Dealing quite recently with the literary papers of Trogir’s Petar Cipiko (Petrus Cepio, Cippicus, obiit ca. 1440), the progenitor of a renowned family of humanists, I decided to deal in a little more detail with the intriguing fact that it was precisely in the Cipiko family library that the only text in the world of Trimalchio’s Feast (Cena Trimalchionis), the greatest and most completely preserved unit from Petronius’s work, had been found. This discovery was due to Marin Statilić (Statileo) who ca. 1653 in the library of Nikola Cipiko in Trogir came upon a codex with works by several ancient authors, among which was the famed Cena. Today the MS is kept in the National Library in Paris marked as codex Parisiensis lat. 7989 olim Traguriensis.
The Trogir codex contains primarily verse compositions: on pp. 1-184 po-ems of Tibullus, Propertius and Catullus, as well as Ovid’s Epistula Sapphus ad Phaonem (Heroides XV). Then come the fragments of the Satyricon: first of all (185-205) those that are also to be found in a large number of other manuscripts (in the discipline these fragments are called excerpta vulgaria), and then (pp. 206-229) the unique Cena Trimalchionis.

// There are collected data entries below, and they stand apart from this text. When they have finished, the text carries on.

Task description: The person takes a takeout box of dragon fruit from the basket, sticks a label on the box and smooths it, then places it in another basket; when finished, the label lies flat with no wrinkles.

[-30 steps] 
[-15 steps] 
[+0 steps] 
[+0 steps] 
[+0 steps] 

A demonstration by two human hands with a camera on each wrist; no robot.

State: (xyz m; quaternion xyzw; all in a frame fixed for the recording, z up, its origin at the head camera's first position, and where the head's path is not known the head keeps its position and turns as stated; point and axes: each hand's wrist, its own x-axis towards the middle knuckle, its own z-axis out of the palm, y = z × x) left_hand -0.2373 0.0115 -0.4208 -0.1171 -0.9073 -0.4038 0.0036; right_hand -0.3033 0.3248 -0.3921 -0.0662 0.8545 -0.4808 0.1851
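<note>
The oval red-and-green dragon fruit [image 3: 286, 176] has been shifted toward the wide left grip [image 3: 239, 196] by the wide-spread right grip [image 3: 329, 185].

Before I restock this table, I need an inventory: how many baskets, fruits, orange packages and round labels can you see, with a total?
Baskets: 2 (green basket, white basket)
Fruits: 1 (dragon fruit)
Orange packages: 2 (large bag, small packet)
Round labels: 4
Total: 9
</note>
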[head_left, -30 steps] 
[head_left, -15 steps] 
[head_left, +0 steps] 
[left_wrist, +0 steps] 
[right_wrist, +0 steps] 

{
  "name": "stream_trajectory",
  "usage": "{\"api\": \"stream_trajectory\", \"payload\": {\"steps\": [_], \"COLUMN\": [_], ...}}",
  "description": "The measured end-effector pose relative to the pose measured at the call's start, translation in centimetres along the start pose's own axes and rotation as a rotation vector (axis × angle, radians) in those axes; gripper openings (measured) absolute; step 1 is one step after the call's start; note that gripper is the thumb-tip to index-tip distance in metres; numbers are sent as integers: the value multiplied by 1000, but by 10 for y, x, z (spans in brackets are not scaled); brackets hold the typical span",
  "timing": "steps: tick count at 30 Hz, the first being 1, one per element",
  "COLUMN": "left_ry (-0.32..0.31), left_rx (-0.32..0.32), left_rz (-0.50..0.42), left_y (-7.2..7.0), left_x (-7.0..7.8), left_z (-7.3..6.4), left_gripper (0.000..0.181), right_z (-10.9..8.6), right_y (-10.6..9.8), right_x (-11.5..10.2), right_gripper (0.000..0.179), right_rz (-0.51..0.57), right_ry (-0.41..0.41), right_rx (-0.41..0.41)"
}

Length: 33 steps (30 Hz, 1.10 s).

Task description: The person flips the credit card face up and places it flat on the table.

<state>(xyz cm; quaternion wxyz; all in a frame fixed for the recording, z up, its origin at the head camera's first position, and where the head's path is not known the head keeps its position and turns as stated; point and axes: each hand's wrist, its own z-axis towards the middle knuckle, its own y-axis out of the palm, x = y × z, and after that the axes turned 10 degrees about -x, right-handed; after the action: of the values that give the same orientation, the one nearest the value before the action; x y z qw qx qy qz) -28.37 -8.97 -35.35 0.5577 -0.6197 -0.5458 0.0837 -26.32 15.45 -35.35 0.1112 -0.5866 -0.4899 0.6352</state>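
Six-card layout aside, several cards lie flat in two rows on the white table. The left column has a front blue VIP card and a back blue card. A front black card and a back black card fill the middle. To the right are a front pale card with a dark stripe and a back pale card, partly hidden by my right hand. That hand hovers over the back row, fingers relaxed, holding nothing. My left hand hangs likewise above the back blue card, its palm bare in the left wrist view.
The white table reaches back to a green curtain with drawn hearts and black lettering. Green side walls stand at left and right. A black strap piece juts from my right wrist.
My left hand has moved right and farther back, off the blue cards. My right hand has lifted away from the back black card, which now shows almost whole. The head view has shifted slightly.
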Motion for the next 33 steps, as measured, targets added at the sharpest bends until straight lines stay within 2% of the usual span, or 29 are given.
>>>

At the end there are several poems: Virgil’s Moretum (pp. 229-232), Claudian’s Phoenix (pp. 233-237) and a short composition Ad Leonem ebreum (p. 249).

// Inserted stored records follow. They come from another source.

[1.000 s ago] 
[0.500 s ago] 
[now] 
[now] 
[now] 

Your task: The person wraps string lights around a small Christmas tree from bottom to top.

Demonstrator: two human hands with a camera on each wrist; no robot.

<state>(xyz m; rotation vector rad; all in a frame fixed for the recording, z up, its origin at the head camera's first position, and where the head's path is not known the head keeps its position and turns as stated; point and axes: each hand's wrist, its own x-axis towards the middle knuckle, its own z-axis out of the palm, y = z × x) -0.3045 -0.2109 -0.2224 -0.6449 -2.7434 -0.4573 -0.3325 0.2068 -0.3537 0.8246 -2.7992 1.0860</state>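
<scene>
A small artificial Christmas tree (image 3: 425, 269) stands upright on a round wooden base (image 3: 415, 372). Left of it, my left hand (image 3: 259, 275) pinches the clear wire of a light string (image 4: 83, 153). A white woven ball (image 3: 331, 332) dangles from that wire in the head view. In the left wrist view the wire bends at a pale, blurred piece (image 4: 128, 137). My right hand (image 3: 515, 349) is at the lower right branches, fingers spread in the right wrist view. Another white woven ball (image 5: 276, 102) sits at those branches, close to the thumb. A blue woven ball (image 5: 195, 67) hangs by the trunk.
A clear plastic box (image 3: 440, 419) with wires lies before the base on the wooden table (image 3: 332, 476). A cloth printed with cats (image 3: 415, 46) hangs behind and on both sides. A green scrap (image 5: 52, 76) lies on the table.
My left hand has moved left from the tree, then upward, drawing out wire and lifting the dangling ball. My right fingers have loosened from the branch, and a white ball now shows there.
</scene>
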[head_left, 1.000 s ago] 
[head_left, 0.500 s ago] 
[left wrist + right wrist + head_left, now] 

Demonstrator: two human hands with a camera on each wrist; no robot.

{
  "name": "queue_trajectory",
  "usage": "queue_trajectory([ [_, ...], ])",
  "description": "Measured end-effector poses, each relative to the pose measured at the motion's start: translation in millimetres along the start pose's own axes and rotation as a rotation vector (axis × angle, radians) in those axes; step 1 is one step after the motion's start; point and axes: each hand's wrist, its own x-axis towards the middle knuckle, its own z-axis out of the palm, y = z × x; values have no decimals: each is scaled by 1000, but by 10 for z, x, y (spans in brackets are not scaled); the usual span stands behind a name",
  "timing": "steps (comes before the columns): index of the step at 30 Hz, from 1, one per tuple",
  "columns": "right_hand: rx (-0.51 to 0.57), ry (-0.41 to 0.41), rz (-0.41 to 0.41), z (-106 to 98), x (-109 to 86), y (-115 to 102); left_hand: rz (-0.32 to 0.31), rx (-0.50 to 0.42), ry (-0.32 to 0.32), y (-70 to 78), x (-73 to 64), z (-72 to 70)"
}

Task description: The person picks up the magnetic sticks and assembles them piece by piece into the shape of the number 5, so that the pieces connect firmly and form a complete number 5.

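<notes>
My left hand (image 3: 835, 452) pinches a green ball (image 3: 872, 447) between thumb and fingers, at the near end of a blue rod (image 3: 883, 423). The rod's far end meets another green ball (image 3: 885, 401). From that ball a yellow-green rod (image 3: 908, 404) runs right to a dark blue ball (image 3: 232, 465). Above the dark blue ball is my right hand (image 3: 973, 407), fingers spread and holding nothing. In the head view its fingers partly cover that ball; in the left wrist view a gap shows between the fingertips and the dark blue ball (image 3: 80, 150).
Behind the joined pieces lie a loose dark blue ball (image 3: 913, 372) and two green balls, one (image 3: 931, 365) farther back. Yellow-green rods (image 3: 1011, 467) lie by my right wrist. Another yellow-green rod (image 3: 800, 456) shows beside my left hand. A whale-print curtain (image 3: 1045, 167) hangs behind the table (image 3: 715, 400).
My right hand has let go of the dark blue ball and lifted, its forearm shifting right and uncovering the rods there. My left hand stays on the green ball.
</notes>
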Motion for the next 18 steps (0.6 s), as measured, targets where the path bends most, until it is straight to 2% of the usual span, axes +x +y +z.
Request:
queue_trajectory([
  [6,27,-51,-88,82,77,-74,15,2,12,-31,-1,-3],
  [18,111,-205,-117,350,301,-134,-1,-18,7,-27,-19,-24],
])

In my investigations concerning the fate of the Trogir manuscript I started off from a few photographic reproductions: among them there was a photograph of a page on which the beginning of the poem Phoenix by Claudian was written out; Claudius Claudian, a writer of the end of the 4th century, was the “last great poet of Rome”. This copy was not very interesting to the discipline because it had almost no importance for the establishment of a text of the poem concerned. While most of the codex was written with an early Humanist ductus characteristic of the early 15th century, it was long ago observed that the copy of Phoenix was created much later. Albinia Catherine de la Mare, one of the greatest authorities on the handwriting of Humanism, says, with some caution in the dating, that the Phoenix was written by “an early sixteenth cent. (?) italic hand”. It is worth mentioning that, in spite of the precise temporal determinations of some of the kinds of ductus in the codex, so far the identity of not a single copyist has been discovered. So my surprise was enormous when at the very first glance at the “early sixteenth cent. (?) italic hand”, i.e., the hand that had copied out Claudian’s poem, I was able to recognise the characteristic strokes of Marulić’s penmanship (see the photographs appended).
Marulić wrote out Claudian’s text (taking it from an unknown source) on the empty pages that had been left over from the copying of Trimalchio’s Feast and Virgil’s poem at the end of the volume when the copyist had completed his job. Marulić’s copy then is not done in a separate little leaflet that could then have been tacked on subsequently to the main part of the codex, but it was written on the same support as the whole volume, with which it makes a single item, a single material unit.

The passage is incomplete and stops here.